What you should do: Find and copy each line of the data that includes "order".
━━━ Data to use
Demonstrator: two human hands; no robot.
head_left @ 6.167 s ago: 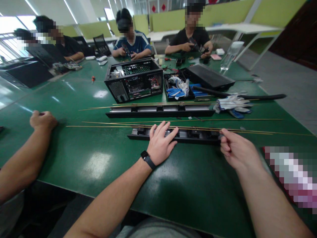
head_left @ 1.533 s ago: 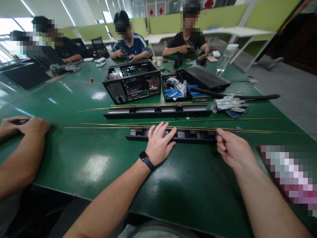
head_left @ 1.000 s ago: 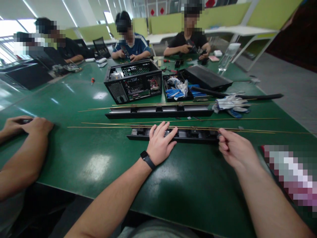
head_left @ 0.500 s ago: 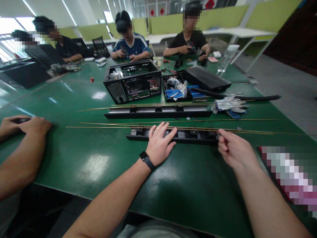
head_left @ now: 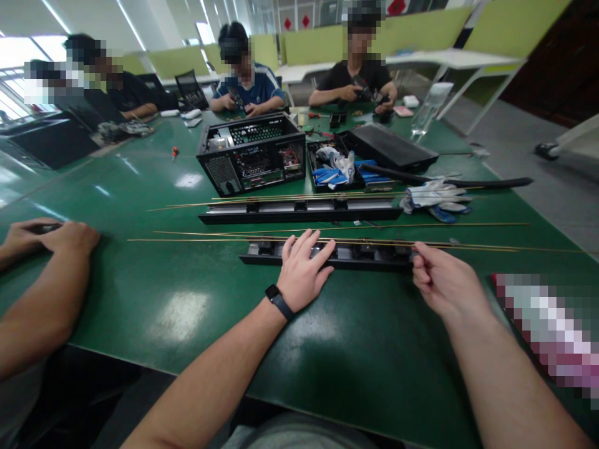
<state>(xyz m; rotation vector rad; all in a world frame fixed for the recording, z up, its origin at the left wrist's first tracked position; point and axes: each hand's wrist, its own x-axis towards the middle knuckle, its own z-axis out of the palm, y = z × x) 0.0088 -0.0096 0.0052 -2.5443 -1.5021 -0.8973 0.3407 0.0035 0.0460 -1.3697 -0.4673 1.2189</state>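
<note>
The table (head_left: 187, 312) has a smooth, glossy green top that mirrors the ceiling lamps. On it, close at 12 o'clock, lies the near rail (head_left: 365, 255), a long, narrow black strip with a pale metal channel and small black blocks along its length. It lies crosswise, from 9 toward 3 o'clock. The left hand (head_left: 302, 274), with a black watch (head_left: 279, 302) on the wrist, rests flat on the rail with the fingers spread apart and gripping nothing. The right hand (head_left: 444, 284) is at the rail's 3 o'clock end with the fingers curled together. I cannot tell whether they pinch the rail or one of the rods. The brass rods (head_left: 210, 239) are very thin, straight and golden, much longer than the rail, and they lie along and just behind it. At 9 o'clock a co-worker's hands (head_left: 51, 237) rest together on the table. Farther at 12 o'clock a second rail (head_left: 299, 212) of the same shape lies parallel, with more rods beside it. At 2 o'clock there are crumpled white and blue work gloves (head_left: 437, 196) and a long black hose (head_left: 468, 182). Behind them stand an open computer case (head_left: 253, 153) of black perforated metal, a black tray (head_left: 314, 163) holding more gloves, and a flat black panel (head_left: 393, 146).
</note>
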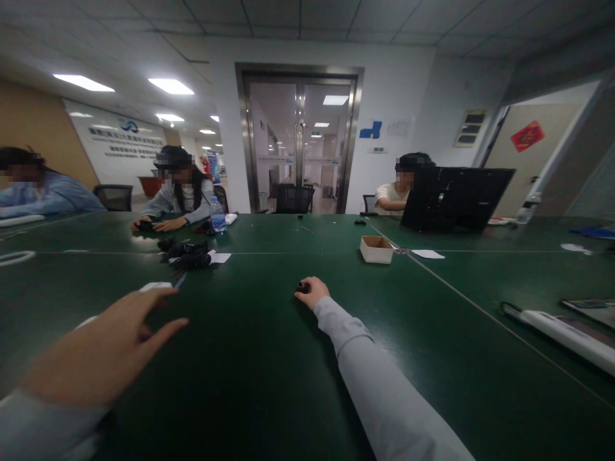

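My right hand (314,292) is stretched out over the dark green table (269,358), its fingers curled round a small black object (302,286) that rests on the surface. My left hand (120,339) hovers low and close to the camera at the left, with fingers spread and nothing in it. Just beyond its fingertips lies a flat white item (154,286). Further back sits a heap of black parts (189,255) beside a white paper.
A small open cardboard box (376,249) stands ahead right. A black laptop (454,198) is at the back right, a water bottle (218,215) at the back left, a white power strip (562,330) at the right edge. Three seated people are at the far side.
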Tool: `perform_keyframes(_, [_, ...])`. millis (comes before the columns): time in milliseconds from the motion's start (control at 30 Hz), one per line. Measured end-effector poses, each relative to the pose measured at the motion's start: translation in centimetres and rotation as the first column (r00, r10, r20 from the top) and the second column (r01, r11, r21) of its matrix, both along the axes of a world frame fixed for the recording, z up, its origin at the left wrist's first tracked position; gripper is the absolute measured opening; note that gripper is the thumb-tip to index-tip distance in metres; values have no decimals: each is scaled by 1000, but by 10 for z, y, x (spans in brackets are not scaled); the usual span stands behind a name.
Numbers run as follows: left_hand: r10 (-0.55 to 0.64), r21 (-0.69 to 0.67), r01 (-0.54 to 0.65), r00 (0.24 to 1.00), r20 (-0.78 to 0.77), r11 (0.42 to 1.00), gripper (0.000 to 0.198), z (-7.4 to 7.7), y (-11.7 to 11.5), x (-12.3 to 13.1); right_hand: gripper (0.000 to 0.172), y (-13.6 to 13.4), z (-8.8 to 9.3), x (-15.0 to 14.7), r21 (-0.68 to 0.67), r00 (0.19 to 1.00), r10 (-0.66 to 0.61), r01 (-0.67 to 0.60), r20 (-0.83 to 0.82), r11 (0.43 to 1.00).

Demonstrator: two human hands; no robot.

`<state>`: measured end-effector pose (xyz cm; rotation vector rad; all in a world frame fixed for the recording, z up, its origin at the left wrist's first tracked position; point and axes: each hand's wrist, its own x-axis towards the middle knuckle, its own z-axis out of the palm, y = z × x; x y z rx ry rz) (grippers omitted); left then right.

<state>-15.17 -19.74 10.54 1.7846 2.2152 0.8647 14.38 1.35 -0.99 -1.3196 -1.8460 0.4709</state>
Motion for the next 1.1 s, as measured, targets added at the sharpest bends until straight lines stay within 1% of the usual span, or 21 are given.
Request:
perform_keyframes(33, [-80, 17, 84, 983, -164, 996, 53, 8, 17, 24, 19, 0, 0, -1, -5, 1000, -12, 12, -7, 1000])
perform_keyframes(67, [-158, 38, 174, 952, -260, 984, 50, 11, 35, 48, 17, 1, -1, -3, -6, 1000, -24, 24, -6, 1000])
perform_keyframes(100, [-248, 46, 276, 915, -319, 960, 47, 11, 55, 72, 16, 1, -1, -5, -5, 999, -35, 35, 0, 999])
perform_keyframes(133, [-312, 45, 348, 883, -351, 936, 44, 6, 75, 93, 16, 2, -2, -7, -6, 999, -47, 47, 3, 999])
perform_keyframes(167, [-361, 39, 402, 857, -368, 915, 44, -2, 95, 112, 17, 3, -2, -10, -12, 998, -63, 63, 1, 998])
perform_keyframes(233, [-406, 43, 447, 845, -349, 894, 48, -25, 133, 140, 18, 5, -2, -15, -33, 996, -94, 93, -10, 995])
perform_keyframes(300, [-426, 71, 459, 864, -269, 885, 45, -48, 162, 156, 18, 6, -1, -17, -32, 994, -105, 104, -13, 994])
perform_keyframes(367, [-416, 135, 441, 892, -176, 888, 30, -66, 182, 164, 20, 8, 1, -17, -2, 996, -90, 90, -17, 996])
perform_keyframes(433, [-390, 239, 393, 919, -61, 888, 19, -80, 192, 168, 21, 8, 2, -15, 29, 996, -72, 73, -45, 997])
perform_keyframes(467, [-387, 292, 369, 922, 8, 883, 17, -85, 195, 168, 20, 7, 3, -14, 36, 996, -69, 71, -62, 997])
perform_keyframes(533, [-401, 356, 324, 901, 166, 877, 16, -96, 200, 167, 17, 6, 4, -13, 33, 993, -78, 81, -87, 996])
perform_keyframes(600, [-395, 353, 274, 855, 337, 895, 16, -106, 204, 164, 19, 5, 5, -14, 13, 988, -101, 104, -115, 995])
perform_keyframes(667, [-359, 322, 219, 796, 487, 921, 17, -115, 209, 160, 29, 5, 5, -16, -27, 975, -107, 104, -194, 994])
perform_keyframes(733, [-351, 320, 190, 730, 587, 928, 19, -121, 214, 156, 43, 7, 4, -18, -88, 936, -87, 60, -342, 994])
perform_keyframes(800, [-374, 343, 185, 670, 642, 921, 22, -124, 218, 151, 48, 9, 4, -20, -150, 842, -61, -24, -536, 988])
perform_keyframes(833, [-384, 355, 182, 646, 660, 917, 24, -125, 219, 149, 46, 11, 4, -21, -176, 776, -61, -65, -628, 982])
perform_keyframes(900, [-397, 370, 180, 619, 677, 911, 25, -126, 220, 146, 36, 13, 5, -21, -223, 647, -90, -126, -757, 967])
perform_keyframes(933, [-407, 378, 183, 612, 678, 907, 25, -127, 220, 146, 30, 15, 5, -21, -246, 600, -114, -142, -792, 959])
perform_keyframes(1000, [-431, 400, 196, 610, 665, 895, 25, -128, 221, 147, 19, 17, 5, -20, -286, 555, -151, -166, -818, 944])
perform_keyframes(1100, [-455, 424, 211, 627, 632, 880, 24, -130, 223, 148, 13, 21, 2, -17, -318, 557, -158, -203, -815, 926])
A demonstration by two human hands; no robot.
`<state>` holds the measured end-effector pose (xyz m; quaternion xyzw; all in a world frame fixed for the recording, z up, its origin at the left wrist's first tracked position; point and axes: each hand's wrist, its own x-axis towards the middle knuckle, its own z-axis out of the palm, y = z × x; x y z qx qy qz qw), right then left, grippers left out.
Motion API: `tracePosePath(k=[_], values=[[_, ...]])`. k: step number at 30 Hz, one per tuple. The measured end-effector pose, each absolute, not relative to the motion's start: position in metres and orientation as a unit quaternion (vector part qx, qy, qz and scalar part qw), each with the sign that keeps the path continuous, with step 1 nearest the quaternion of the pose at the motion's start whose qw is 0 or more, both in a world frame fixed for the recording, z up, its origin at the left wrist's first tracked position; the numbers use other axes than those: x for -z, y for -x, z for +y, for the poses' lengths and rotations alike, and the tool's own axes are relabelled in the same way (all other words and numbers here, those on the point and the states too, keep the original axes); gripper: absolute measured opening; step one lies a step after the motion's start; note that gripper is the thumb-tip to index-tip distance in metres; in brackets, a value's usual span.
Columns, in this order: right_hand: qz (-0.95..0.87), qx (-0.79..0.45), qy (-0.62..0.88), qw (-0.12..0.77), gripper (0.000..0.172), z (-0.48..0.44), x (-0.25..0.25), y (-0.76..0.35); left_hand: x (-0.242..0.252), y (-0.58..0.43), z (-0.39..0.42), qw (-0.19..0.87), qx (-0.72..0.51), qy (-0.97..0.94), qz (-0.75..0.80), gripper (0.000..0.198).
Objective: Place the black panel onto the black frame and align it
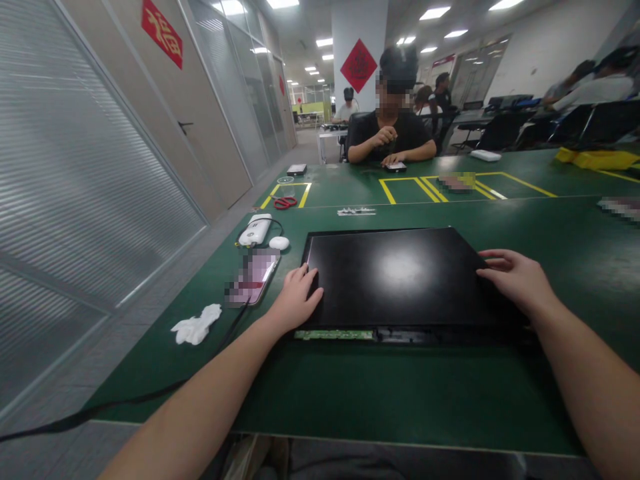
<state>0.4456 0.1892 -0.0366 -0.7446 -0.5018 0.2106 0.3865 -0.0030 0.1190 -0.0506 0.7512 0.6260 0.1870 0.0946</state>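
Note:
A black flat display panel (395, 277) lies on the green table (380, 393) in front of me, with a thin green circuit strip (334, 335) along its near edge. My left hand (295, 300) rests on the panel's left near corner, fingers stretched flat. My right hand (515, 279) lies on the panel's right edge, fingers extended and slightly curled over the rim. Neither hand holds anything else.
Left of the panel lie a phone (254, 275), a white device with a cable (255, 230), a small white puck (279, 243) and a crumpled white cloth (197, 326). Red scissors (285, 202) sit in a yellow-marked box. A person (390, 130) sits opposite.

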Motion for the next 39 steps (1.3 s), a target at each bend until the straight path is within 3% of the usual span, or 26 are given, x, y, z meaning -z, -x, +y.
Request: tracePosePath(k=[7,15,29,39], values=[[-0.508,-0.197,0.732,0.409,0.037,0.191,0.043,-0.448,0.055,0.006,0.12,0.088,-0.197,-0.756,0.619,0.051],[-0.511,-0.169,0.749,0.386,0.031,0.184,0.033,-0.443,0.054,0.006,0.12,0.095,-0.207,-0.752,0.619,0.051],[-0.543,-0.12,0.776,0.299,0.037,0.18,0.022,-0.437,0.06,0.008,0.122,0.082,-0.212,-0.755,0.615,0.049],[-0.549,-0.159,0.766,0.293,0.036,0.179,0.022,-0.431,0.057,0.007,0.121,0.09,-0.208,-0.756,0.614,0.049]])
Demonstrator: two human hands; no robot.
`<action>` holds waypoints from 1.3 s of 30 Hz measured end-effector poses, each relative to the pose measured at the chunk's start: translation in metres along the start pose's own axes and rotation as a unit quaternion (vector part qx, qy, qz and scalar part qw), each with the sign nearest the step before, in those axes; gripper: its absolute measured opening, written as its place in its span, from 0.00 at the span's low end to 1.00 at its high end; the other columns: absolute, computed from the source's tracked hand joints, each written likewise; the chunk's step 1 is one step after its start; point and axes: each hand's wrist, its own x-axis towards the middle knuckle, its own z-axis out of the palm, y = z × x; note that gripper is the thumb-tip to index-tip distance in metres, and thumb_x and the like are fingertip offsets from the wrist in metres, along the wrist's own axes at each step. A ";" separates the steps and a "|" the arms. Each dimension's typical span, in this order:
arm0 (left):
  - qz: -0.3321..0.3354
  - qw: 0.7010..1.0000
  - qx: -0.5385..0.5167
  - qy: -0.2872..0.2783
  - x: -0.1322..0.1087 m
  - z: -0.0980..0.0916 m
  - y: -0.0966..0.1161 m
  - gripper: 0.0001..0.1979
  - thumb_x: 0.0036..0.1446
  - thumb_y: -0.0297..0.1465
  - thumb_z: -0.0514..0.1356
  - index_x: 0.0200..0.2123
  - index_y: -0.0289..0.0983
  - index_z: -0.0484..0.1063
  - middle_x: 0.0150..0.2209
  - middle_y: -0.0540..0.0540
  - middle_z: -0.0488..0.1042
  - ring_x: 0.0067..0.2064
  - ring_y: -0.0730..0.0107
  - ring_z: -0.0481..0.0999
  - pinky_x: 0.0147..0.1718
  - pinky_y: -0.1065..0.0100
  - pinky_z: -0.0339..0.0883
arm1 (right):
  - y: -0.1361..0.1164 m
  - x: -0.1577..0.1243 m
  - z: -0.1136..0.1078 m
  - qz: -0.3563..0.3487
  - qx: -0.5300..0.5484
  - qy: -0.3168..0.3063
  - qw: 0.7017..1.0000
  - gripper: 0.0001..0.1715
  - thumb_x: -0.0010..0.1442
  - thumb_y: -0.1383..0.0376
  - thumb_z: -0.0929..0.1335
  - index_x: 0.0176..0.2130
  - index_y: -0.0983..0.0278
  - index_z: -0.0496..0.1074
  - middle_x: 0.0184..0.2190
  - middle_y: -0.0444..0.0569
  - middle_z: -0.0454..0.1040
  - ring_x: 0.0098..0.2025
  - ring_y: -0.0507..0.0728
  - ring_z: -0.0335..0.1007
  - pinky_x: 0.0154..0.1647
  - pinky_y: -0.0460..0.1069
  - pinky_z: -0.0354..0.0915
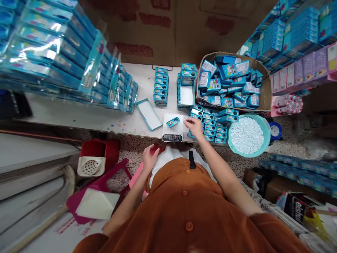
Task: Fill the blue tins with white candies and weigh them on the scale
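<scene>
A small blue flat container (173,122) with a dark round window lies slanted on the white platform of the digital scale (177,130), which stands at the near edge of the white table (105,121). Clock positions are read from the scale, 12 o'clock pointing away from the wearer. At 3 o'clock, just beside the platform, is the right hand (195,127), thumb and index fingertips drawn together; whether they grip anything is too small to tell. At 7 o'clock the left hand (150,158) hangs off the table edge, thumb and fingers parted. A shallow white tray with blue edges (149,114) lies at 10 o'clock; a column of blue containers (160,86) stands between 11 and 12. At 1 o'clock a white-bottomed tray (186,95) is partly filled with blue containers. Stacked rows (210,127) continue at 3 o'clock, followed outward by a turquoise basin (231,140) of white pellets (249,134). At 2 o'clock a cardboard box (268,86) contains jumbled blue cartons (231,79). Farther out, at 10 o'clock, rise plastic-wrapped blue packs (60,52).
</scene>
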 end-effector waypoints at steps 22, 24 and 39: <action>-0.092 0.992 -0.062 0.055 -0.014 -0.017 -0.058 0.22 0.53 0.43 0.59 0.48 0.37 0.70 0.47 0.40 0.72 0.51 0.57 0.70 0.54 0.56 0.62 | -0.003 0.032 0.043 -0.090 -0.274 -0.053 0.956 0.08 0.50 0.63 0.69 0.30 0.63 0.78 0.31 0.49 0.77 0.31 0.55 0.70 0.37 0.50 0.65; -0.094 0.992 -0.063 0.053 -0.014 -0.018 -0.059 0.22 0.54 0.43 0.59 0.48 0.37 0.70 0.47 0.40 0.72 0.51 0.57 0.70 0.53 0.56 0.63 | -0.005 0.031 0.043 -0.116 -0.311 -0.064 0.941 0.08 0.52 0.65 0.68 0.31 0.63 0.78 0.31 0.49 0.76 0.32 0.56 0.70 0.38 0.50 0.65; -0.088 0.993 -0.055 0.052 -0.010 -0.024 -0.056 0.21 0.53 0.43 0.58 0.47 0.37 0.70 0.45 0.40 0.72 0.49 0.57 0.71 0.52 0.56 0.63 | -0.007 0.029 0.043 -0.162 -0.333 -0.041 0.928 0.15 0.61 0.61 0.63 0.36 0.63 0.78 0.35 0.52 0.75 0.40 0.59 0.69 0.44 0.51 0.62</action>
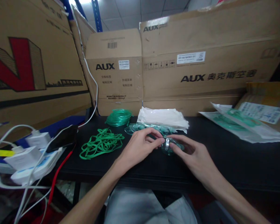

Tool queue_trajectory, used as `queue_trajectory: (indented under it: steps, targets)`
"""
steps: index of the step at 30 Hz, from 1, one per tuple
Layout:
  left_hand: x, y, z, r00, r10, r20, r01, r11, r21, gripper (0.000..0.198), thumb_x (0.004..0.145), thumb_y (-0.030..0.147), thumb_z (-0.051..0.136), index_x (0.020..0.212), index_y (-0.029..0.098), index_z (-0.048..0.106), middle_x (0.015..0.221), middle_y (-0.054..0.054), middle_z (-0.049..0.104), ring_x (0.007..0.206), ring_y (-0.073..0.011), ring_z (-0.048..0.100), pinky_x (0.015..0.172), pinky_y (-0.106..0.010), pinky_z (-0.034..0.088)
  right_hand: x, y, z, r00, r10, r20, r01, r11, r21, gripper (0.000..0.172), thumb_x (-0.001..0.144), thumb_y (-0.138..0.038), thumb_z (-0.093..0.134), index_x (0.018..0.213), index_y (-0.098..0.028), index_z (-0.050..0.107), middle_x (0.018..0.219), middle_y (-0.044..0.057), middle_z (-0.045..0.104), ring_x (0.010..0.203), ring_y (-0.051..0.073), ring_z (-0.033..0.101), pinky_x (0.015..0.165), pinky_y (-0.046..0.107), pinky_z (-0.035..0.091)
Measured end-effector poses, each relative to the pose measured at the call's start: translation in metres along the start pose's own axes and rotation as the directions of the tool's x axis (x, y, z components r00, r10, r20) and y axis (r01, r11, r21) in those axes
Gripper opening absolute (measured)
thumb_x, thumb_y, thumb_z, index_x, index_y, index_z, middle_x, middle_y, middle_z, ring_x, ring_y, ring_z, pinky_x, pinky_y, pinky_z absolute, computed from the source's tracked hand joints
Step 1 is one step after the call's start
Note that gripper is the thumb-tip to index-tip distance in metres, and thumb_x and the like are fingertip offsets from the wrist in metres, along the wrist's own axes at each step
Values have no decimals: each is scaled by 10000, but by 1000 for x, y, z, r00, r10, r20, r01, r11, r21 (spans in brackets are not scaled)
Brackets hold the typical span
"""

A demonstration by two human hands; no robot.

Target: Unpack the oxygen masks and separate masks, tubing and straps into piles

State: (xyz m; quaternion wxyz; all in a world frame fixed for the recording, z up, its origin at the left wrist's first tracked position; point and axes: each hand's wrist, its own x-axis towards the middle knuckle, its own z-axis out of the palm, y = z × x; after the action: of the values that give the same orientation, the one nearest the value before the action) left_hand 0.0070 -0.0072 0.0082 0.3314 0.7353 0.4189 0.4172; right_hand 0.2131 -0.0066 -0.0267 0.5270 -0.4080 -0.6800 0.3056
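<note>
Over the black table, both of my hands hold a clear green oxygen mask [170, 151] with a shiny metal nose clip [167, 143] facing up. My left hand [142, 141] has thumb and fingers closed at the mask's left edge, beside the clip. On the other side, my right hand [193, 152] grips the mask with its thumb near the clip and its fingers curled around the far side. Just behind my left hand lie more clear green masks [140, 127]. Green elastic straps [101, 143] rest in a loose tangle to the left.
Behind the straps sits coiled green tubing [119, 117], next to a stack of white bags [162, 117]. Filled clear bags [244, 124] lie at the right. Cardboard boxes [118, 81] wall the back. A power strip [35, 169] with chargers and cables occupies the left edge.
</note>
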Motion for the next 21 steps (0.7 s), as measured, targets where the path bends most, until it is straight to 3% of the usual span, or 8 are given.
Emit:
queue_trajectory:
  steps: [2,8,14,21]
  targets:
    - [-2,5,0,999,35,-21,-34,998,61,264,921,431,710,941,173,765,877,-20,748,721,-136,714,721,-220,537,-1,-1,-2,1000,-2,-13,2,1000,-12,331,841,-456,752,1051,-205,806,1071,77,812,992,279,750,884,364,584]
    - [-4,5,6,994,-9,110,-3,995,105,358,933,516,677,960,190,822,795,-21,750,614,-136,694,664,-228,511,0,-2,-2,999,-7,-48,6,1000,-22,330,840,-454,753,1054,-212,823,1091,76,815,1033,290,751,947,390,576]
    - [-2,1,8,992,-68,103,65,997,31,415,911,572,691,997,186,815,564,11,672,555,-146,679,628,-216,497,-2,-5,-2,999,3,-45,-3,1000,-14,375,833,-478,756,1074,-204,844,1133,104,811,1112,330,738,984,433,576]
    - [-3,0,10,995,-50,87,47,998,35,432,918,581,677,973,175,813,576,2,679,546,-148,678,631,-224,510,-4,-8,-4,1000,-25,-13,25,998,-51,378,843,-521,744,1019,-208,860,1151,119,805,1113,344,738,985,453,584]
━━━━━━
Problem solution:
Columns, in this order: right_hand: qz (-0.95..0.87), qx (-0.79..0.45), qy (-0.62..0.88), qw (-0.12..0.77), gripper (0.000..0.172), z (-0.48..0.44), x (-0.25..0.25), y (-0.76..0.35); left_hand: x (-0.242..0.252), y (-0.58..0.43), z (-0.39..0.42), qw (-0.19..0.87), qx (-0.72..0.51), qy (-0.97..0.94), qz (-0.75..0.80), gripper (0.000..0.198).
`<action>` holds waypoints from 1.3 s of 30 Hz measured end-effector poses, each relative to the pose measured at the chunk's start: translation in metres along the start pose's own axes and rotation as a unit quaternion (vector part qx, qy, qz and scalar part qw), each with the sign nearest the step before, in those axes; gripper: its absolute measured opening, written as its place in its span, from 0.00 at the span's low end to 1.00 at its high end; the other columns: absolute, computed from the source's tracked hand joints, each written likewise; the chunk's step 1 is one step after its start; point and axes: each hand's wrist, its own x-axis towards the middle knuckle, its own z-axis out of the palm, y = z × x; note that gripper is the thumb-tip to index-tip distance in metres, and thumb_x and the like are fingertip offsets from the wrist in metres, along the wrist's own axes at each step. A ";" separates the steps and a "|" the arms. Each dimension's typical span, in this order:

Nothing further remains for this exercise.